Ayağının tozuyla geldi 2024. Öyle bir geldi ki bizi de kendimize getirdi. Kara 2023’ü adeta gömdük.

Gömerken de epey bir yüreğimiz serinledi. Elbette mesele Süper Kupa idi. Daha başından belliydi ama can havliyle bir şeyler yapmak istediler. Beceremeyecekleri ta başından belliydi.

Cumhuriyetin yüzüncü yılı olması vesilesiyle süper kupa finalinin memlekette oynanmasını herkes istiyordu aslında. Ancak paranın sıcak yüzü ve Arap seviciliği iktidar sahipleri ve federasyonu böyle bir yola sokmuştu. Malum kralları ölünce iktidar sahipleri milli yas ilan etmişlerdi. Birine de devlet nişanı takmışlardı. Arap seviciliğinde sınır tanımamışlardı. Milletin canının yandığı yerlerde milli yas ilan etmemişlerdi.

Süper kupa finali milleti kendine getirdi. Umarım unutmazlar, unutturmazlar. Araplar öteden beri hiçbir zaman Türklere dost olmamışlardır. İngilizlerin kucağında sürekli olarak düşmanlık yapmışlardır. Elbette din ile özdeşleştirmek doğru olmaz. Ancak din ile birlikte Arap milliyetçiliğini de satan bu lanetli güruh ne yazık ki az gelişmiş Müslüman ülkelerde terörü de beslemek suretiyle İngilizlerin emperyal hedeflerine hizmet etmişlerdir.

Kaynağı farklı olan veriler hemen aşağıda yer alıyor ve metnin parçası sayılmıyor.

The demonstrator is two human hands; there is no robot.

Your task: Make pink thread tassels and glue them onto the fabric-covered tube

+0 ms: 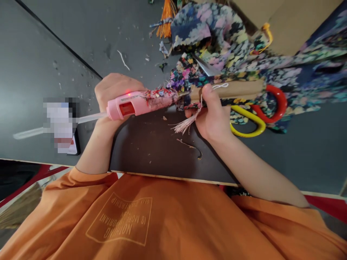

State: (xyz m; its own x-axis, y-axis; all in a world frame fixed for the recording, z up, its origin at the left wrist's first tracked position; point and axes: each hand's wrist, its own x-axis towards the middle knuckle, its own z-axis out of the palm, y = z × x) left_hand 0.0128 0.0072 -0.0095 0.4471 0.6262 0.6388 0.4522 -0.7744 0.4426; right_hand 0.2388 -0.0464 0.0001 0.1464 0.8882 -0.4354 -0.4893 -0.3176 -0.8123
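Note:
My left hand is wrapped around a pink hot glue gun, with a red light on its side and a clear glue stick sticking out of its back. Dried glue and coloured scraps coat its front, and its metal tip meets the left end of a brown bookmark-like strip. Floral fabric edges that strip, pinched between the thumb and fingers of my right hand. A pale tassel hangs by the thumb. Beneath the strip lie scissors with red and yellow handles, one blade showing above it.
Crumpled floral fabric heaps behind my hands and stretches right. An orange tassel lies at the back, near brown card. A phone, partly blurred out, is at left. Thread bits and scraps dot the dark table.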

Süper kupa finalinin artık Arabistan’da oynanmasına gerek yoktur. Kupa finali oynanacaksa Kurtuluş Savaşının başladığı Samsun’da oynanmalı, hatta takımlar formalarını değiştirerek oynamalı ve kupa her iki takıma verilmelidir. Millilik paydası güçlendirilmelidir. Maç gelirleri ile de deprem bölgesine anıt mahalle inşa edilmelidir.

2024 yılı geçtiğimiz yılı aratmayacaktır mutlaka. Daha kötüsü olamaz çünkü. Milyonlarca ton hububat, yüz binlerce dana ithalatı Türk çiftçisini yaşayamaz hale getirdi. Şeker ithalatı yüzünden şeker pancarının bile önemli bir kısmı tarlada kaldı.

İthalat azalması gerekiyor. Yerli üretimin ve üreticinin korunmasından başka çare görünmüyor. Sınırdan giren her ürün Türk Lirasının değerini düşürüyor. Son yirmi yılda TL, Bulgar Levası karşısında 165 kat değer yitirdi. Değer kaybının temelinde hemen her ürünün ithalatı yatıyor.

Yabancı sermaye tellalları ne yazık ki dağdan akan suyun bile yabancı sermaye eline geçmesine neden oldu. Oysa hammaddesi bedava olan bir ürünün işlenmesi ve pazarlanması için ek kaynağa ihtiyaç yoktur. İşleyemediğin veya teknolojinin yetmediği alanlarda yabancı yatırımcıya ihtiyaç duyulur. Yabancılar gelsin diye her şeyi kılıfına uydururuz diyen bakan bile gördü memleket.

Neyse 2024 güzel bir arife yaptı. Bu heyecan ve vatansever duygularla seçime kadar gideriz. Sonra unuturuz nasıl olsa. İki güzide takımımız yüreğimize su serpti. Cumhuriyet ve Atatürk düşmanlarının, Arap sevicilerinin oyununu bozdu. Yeni yıla dair umutlarımızı güçlendirdi. Her ne şekilde olursa olsun Yeni Yılımız kutlu olsun.